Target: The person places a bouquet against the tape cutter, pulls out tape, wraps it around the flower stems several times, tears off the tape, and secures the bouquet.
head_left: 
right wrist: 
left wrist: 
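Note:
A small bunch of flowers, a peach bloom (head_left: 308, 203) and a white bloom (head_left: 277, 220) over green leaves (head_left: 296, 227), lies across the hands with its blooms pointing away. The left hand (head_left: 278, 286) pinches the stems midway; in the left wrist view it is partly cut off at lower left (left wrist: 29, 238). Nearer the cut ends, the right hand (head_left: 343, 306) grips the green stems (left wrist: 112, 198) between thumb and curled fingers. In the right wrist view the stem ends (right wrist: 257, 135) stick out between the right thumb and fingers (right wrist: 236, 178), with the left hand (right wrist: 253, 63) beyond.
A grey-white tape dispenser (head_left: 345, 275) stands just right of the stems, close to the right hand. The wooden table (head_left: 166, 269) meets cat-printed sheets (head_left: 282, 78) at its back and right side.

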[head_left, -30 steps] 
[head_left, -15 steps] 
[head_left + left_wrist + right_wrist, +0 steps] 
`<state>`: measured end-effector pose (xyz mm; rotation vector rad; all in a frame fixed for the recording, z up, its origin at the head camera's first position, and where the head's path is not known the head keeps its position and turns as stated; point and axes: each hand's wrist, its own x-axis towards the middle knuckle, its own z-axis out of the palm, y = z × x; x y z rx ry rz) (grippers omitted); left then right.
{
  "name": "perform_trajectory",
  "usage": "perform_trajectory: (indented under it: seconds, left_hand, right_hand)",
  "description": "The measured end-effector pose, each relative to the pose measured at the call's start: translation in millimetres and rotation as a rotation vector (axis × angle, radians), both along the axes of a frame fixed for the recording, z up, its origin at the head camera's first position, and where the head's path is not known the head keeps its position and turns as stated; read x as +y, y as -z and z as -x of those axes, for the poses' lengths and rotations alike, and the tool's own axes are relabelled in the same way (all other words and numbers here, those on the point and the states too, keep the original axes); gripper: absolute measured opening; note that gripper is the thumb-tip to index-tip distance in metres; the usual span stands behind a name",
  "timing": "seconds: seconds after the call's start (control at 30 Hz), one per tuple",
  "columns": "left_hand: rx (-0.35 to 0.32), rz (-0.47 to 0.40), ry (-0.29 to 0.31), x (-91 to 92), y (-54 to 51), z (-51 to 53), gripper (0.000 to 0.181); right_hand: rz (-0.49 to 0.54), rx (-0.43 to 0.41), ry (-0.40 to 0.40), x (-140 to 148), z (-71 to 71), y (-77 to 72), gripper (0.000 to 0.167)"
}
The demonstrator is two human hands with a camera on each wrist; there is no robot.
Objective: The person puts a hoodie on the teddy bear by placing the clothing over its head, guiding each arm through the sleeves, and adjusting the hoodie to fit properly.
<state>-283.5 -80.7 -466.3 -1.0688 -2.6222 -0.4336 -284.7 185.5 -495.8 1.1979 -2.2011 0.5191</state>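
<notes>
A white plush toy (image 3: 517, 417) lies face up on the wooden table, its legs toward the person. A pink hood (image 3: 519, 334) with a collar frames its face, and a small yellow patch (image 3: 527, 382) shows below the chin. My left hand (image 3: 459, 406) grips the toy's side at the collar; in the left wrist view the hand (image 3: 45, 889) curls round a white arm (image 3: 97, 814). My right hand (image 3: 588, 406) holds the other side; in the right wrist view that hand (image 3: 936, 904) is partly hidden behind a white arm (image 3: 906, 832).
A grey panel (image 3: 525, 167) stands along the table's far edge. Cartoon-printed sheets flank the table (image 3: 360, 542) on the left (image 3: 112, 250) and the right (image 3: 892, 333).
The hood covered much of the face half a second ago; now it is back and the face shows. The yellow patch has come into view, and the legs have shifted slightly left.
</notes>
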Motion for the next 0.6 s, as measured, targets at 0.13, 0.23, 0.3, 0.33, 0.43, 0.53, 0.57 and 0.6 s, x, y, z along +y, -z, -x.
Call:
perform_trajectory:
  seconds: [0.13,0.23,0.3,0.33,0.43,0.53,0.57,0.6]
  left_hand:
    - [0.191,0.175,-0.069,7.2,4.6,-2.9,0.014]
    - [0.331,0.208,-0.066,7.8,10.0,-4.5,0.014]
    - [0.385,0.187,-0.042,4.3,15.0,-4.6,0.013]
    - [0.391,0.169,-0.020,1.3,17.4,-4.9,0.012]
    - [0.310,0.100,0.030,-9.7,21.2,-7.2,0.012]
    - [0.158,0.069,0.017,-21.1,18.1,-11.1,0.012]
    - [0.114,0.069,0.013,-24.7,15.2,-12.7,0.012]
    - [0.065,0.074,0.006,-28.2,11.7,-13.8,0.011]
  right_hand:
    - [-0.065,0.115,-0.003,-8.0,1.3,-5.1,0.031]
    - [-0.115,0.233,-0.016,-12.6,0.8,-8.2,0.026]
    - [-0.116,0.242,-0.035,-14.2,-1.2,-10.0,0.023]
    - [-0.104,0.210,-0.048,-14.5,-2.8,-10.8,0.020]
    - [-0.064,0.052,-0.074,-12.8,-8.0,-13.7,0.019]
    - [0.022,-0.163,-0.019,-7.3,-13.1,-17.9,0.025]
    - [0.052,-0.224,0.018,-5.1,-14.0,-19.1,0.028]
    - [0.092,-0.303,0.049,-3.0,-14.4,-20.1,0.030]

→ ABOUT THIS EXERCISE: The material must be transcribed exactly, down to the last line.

→ EXERCISE SOLUTION:
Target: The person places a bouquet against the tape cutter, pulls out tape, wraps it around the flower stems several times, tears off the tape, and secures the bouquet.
head_left: 
right wrist: 
left wrist: 
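Note:
A small bunch of flowers, a peach bloom (head_left: 308, 203) and a white bloom (head_left: 277, 220) over green leaves (head_left: 296, 227), lies across the hands with its blooms pointing away. The left hand (head_left: 278, 286) pinches the stems midway; in the left wrist view it is partly cut off at lower left (left wrist: 29, 238). Nearer the cut ends, the right hand (head_left: 343, 306) grips the green stems (left wrist: 112, 198) between thumb and curled fingers. In the right wrist view the stem ends (right wrist: 257, 135) stick out between the right thumb and fingers (right wrist: 236, 178), with the left hand (right wrist: 253, 63) beyond.
A grey-white tape dispenser (head_left: 345, 275) stands just right of the stems, close to the right hand. The wooden table (head_left: 166, 269) meets cat-printed sheets (head_left: 282, 78) at its back and right side.
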
[head_left, -30 steps] 
[head_left, -15 steps] 
[head_left + left_wrist + right_wrist, +0 steps] 
`<state>`: measured end-effector pose (xyz mm; rotation vector rad; all in a frame fixed for the recording, z up, its origin at the head camera's first position, and where the head's path is not known the head keeps its position and turns as stated; point and axes: each hand's wrist, its own x-axis towards the middle knuckle, its own z-axis out of the palm, y = z × x; x y z rx ry rz) (grippers omitted); left then right.
{
  "name": "perform_trajectory",
  "usage": "perform_trajectory: (indented under it: seconds, left_hand, right_hand)",
  "description": "The measured end-effector pose, each relative to the pose measured at the call's start: translation in millimetres and rotation as a rotation vector (axis × angle, radians), both along the axes of a frame fixed for the recording, z up, its origin at the head camera's first position, and where the head's path is not known the head keeps its position and turns as stated; read x as +y, y as -z and z as -x of those axes, for the poses' lengths and rotations alike, and the tool's own axes are relabelled in the same way (all other words and numbers here, those on the point and the states too, keep the original axes); gripper: absolute measured opening; note that gripper is the thumb-tip to index-tip distance in metres; the usual span stands behind a name",
  "timing": "seconds: seconds after the call's start (control at 30 Hz), one per tuple",
  "columns": "left_hand: rx (-0.35 to 0.32), rz (-0.47 to 0.40), ry (-0.29 to 0.31), x (-91 to 92), y (-54 to 51), z (-51 to 53), gripper (0.000 to 0.181); right_hand: rz (-0.49 to 0.54), rx (-0.43 to 0.41), ry (-0.40 to 0.40), x (-140 to 148), z (-71 to 71), y (-77 to 72), gripper (0.000 to 0.167)"
}
The demonstrator is two human hands with a camera on each wrist; there is no robot.
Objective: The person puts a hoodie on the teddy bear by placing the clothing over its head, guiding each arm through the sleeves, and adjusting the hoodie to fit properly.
<state>-283.5 -80.7 -466.3 -1.0688 -2.6222 -0.4336 -284.7 185.5 -495.8 1.1979 -2.2011 0.5191</state>
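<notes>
A white plush toy (image 3: 517, 417) lies face up on the wooden table, its legs toward the person. A pink hood (image 3: 519, 334) with a collar frames its face, and a small yellow patch (image 3: 527, 382) shows below the chin. My left hand (image 3: 459, 406) grips the toy's side at the collar; in the left wrist view the hand (image 3: 45, 889) curls round a white arm (image 3: 97, 814). My right hand (image 3: 588, 406) holds the other side; in the right wrist view that hand (image 3: 936, 904) is partly hidden behind a white arm (image 3: 906, 832).
A grey panel (image 3: 525, 167) stands along the table's far edge. Cartoon-printed sheets flank the table (image 3: 360, 542) on the left (image 3: 112, 250) and the right (image 3: 892, 333).
The hood covered much of the face half a second ago; now it is back and the face shows. The yellow patch has come into view, and the legs have shifted slightly left.
</notes>
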Motion for the next 0.6 s, as measured, targets at 0.13, 0.23, 0.3, 0.33, 0.43, 0.53, 0.57 and 0.6 s, x, y, z along +y, -z, -x.
Call:
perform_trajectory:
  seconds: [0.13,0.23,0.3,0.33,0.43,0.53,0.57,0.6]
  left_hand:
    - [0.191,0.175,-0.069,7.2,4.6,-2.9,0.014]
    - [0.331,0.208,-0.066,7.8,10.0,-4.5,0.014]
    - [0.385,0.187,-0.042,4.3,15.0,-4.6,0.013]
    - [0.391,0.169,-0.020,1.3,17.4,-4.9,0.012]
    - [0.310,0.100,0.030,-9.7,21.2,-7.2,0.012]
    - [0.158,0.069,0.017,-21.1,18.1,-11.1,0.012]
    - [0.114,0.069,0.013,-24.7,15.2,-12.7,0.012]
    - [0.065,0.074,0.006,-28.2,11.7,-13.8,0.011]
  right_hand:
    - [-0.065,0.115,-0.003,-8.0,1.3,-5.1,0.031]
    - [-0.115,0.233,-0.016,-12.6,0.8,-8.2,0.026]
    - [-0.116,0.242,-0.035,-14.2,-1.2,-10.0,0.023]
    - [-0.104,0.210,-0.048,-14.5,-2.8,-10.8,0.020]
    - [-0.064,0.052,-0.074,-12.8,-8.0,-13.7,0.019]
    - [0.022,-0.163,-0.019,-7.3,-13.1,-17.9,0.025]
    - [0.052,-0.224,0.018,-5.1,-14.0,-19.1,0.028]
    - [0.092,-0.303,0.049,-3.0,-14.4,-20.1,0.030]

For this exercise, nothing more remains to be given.